*** Begin section ***

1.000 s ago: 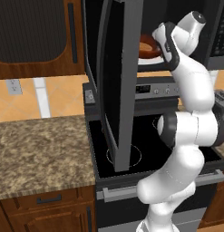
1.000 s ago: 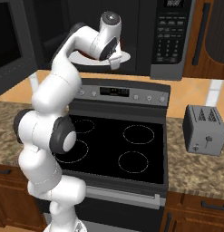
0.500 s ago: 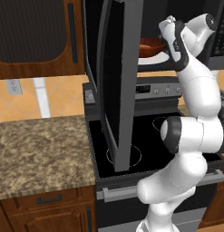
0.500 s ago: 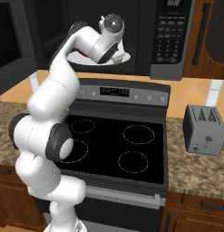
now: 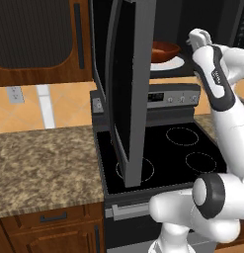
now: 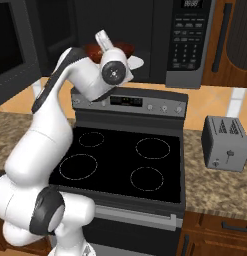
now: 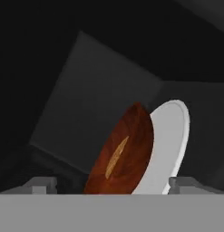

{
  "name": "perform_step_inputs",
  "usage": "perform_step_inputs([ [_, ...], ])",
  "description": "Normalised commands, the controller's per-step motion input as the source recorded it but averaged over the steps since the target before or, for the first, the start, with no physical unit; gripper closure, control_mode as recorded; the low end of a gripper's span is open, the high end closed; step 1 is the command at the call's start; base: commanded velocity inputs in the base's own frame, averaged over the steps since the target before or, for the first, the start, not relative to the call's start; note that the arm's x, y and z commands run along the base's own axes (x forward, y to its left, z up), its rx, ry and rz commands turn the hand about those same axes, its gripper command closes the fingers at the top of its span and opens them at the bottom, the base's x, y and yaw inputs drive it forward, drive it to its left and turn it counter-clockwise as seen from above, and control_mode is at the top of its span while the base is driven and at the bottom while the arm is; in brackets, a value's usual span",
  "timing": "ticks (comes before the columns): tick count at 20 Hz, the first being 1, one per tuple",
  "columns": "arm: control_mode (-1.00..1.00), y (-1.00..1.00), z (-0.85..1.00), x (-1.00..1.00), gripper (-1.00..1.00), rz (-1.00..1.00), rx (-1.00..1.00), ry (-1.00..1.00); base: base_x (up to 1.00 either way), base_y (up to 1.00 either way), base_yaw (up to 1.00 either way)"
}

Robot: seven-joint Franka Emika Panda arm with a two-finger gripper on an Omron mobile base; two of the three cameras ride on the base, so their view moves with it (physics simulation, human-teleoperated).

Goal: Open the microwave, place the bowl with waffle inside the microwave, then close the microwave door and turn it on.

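Note:
The microwave (image 6: 187, 45) stands open above the stove, and the microwave door (image 5: 128, 94) swings out towards me on the left. On the white turntable plate (image 5: 174, 63) (image 7: 170, 145) inside rests the reddish-brown bowl (image 5: 165, 48) (image 6: 124, 48) (image 7: 131, 149). The tan waffle (image 7: 117, 156) lies in it. My gripper (image 7: 112, 185) (image 5: 193, 37) (image 6: 102, 39) hovers just outside the opening, facing the bowl. It is open, with one fingertip (image 7: 41, 186) far from the other and nothing between them.
Below the microwave is a black glass stove (image 6: 125, 160) with its control panel (image 5: 175, 96). A grey toaster (image 6: 227, 145) stands on the counter to the right. A granite counter (image 5: 44, 163) stretches left of the stove, under wooden cabinets (image 5: 39, 39).
The jaws have opened and let go of the bowl, which now rests on the turntable. The hand has drawn back a little from the microwave opening.

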Motion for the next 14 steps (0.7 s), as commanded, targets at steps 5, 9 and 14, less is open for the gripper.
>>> perform_step_inputs([
  [5,-1.0,-0.01,0.32,-1.0,-1.0,-0.03,-0.26,0.05,0.0,0.0,0.0],
  [9,-1.0,-0.17,0.23,-1.0,-1.0,-0.02,-0.25,0.12,0.0,0.0,0.0],
  [14,-1.0,-0.18,-0.06,-1.0,-1.0,-0.02,-0.23,0.06,0.0,0.0,0.0],
])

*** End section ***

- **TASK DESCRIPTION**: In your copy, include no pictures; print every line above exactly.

- **FINAL ANSWER**:
1.000 s ago: 
1.000 s ago: 
0.500 s ago: 
0.500 s ago: 
now: 
now: 
now: 

{
  "name": "perform_step_inputs",
  "usage": "perform_step_inputs([ [_, ...], ])",
  "description": "Normalised commands, the controller's per-step motion input as the source recorded it but averaged over the steps since the target before or, for the first, the start, with no physical unit; gripper closure, control_mode as recorded; the low end of a gripper's span is open, the high end closed; step 1 is the command at the call's start; base: commanded velocity inputs in the base's own frame, averaged over the steps since the target before or, for the first, the start, not relative to the call's start; note that the arm's x, y and z commands run along the base's own axes (x forward, y to its left, z up), its rx, ry and rz commands turn the hand about those same axes, its gripper command closes the fingers at the top of its span and opens them at the bottom, the base's x, y and yaw inputs drive it forward, drive it to its left and turn it counter-clockwise as seen from above, and control_mode is at the top of its span while the base is driven and at the bottom while the arm is; in brackets, a value's usual span",
  "timing": "ticks (comes before the columns): tick count at 20 Hz, the first being 1, one per tuple",
  "columns": "arm: control_mode (-1.00..1.00), y (-1.00..1.00), z (-0.85..1.00), x (-1.00..1.00), gripper (-1.00..1.00), rz (-1.00..1.00), rx (-1.00..1.00), ry (-1.00..1.00); base: base_x (up to 1.00 either way), base_y (up to 1.00 either way), base_yaw (up to 1.00 either way)"
}

Robot: seven-joint Franka Emika Panda arm with a two-finger gripper on an Omron mobile base; two of the three cameras ride on the base, so their view moves with it (physics simulation, human-teleoperated).

Goal: Open the microwave, place the bowl with waffle inside the microwave, then close the microwave door and turn it on.

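Note:
The microwave (image 6: 187, 45) stands open above the stove, and the microwave door (image 5: 128, 94) swings out towards me on the left. On the white turntable plate (image 5: 174, 63) (image 7: 170, 145) inside rests the reddish-brown bowl (image 5: 165, 48) (image 6: 124, 48) (image 7: 131, 149). The tan waffle (image 7: 117, 156) lies in it. My gripper (image 7: 112, 185) (image 5: 193, 37) (image 6: 102, 39) hovers just outside the opening, facing the bowl. It is open, with one fingertip (image 7: 41, 186) far from the other and nothing between them.
Below the microwave is a black glass stove (image 6: 125, 160) with its control panel (image 5: 175, 96). A grey toaster (image 6: 227, 145) stands on the counter to the right. A granite counter (image 5: 44, 163) stretches left of the stove, under wooden cabinets (image 5: 39, 39).
The jaws have opened and let go of the bowl, which now rests on the turntable. The hand has drawn back a little from the microwave opening.
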
Motion for the next 14 steps (0.7 s), as commanded, targets at steps 5, 9 and 14, less is open for the gripper.
>>> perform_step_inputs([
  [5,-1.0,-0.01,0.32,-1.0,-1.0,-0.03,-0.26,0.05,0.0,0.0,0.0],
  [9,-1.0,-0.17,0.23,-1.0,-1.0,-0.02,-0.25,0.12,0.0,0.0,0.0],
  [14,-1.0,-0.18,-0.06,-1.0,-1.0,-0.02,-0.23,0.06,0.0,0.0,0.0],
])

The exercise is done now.